Will you transcribe the entries that follow, exactly and in full?

[MATERIAL TO PROCESS — start]

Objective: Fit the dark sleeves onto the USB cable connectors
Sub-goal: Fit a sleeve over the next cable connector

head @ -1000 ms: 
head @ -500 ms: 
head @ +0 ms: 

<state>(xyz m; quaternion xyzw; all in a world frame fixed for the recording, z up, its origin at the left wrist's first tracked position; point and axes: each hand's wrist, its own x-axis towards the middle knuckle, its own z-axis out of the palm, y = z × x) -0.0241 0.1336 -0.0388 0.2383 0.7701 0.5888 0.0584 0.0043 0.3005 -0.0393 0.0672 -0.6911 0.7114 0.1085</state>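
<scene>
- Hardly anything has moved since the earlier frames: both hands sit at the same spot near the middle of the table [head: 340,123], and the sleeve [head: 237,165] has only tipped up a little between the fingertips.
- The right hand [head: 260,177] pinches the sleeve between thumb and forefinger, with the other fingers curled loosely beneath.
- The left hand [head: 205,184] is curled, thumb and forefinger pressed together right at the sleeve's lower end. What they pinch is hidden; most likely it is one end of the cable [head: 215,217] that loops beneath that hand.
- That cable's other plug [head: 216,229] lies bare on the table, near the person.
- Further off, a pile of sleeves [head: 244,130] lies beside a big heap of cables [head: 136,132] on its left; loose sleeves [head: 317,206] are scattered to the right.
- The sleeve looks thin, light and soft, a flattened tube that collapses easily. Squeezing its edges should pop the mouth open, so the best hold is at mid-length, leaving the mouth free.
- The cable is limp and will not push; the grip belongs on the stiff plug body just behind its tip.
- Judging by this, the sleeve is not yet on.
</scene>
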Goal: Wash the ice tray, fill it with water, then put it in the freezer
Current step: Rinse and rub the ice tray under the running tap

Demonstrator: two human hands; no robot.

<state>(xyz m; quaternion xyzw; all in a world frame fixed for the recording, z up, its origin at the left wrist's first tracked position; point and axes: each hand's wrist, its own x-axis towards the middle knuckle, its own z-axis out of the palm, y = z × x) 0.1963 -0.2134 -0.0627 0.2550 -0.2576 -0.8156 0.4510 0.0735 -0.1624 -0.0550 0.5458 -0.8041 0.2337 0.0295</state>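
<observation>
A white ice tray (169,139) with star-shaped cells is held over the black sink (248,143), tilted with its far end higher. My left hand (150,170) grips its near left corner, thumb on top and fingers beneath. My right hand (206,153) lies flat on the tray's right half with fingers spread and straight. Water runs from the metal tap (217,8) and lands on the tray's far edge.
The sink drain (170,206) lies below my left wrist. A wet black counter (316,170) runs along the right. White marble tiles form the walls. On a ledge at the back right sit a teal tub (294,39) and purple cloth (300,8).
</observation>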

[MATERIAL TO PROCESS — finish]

→ REPLY TO THE EXERCISE:
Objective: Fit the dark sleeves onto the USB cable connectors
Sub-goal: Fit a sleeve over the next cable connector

head @ -1000 ms: 
head @ -500 ms: 
head @ +0 ms: 

<state>(xyz m; quaternion xyzw; all in a world frame fixed for the recording, z up, its origin at the left wrist's first tracked position; point and axes: each hand's wrist, its own x-axis towards the middle knuckle, its own z-axis out of the palm, y = z × x) -0.0241 0.1336 -0.0388 0.2383 0.7701 0.5888 0.0584 0.0043 0.3005 -0.0393 0.0672 -0.6911 0.7114 0.1085</state>
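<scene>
- Hardly anything has moved since the earlier frames: both hands sit at the same spot near the middle of the table [head: 340,123], and the sleeve [head: 237,165] has only tipped up a little between the fingertips.
- The right hand [head: 260,177] pinches the sleeve between thumb and forefinger, with the other fingers curled loosely beneath.
- The left hand [head: 205,184] is curled, thumb and forefinger pressed together right at the sleeve's lower end. What they pinch is hidden; most likely it is one end of the cable [head: 215,217] that loops beneath that hand.
- That cable's other plug [head: 216,229] lies bare on the table, near the person.
- Further off, a pile of sleeves [head: 244,130] lies beside a big heap of cables [head: 136,132] on its left; loose sleeves [head: 317,206] are scattered to the right.
- The sleeve looks thin, light and soft, a flattened tube that collapses easily. Squeezing its edges should pop the mouth open, so the best hold is at mid-length, leaving the mouth free.
- The cable is limp and will not push; the grip belongs on the stiff plug body just behind its tip.
- Judging by this, the sleeve is not yet on.
</scene>
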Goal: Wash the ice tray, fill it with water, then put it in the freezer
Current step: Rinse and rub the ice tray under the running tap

Demonstrator: two human hands; no robot.

<state>(xyz m; quaternion xyzw; all in a world frame fixed for the recording, z up, its origin at the left wrist's first tracked position; point and axes: each hand's wrist, its own x-axis towards the middle knuckle, its own z-axis out of the palm, y = z × x) 0.1963 -0.2134 -0.0627 0.2550 -0.2576 -0.8156 0.4510 0.0735 -0.1624 -0.0550 0.5458 -0.8041 0.2337 0.0295</state>
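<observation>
A white ice tray (169,139) with star-shaped cells is held over the black sink (248,143), tilted with its far end higher. My left hand (150,170) grips its near left corner, thumb on top and fingers beneath. My right hand (206,153) lies flat on the tray's right half with fingers spread and straight. Water runs from the metal tap (217,8) and lands on the tray's far edge.
The sink drain (170,206) lies below my left wrist. A wet black counter (316,170) runs along the right. White marble tiles form the walls. On a ledge at the back right sit a teal tub (294,39) and purple cloth (300,8).
</observation>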

The work on the exercise is done.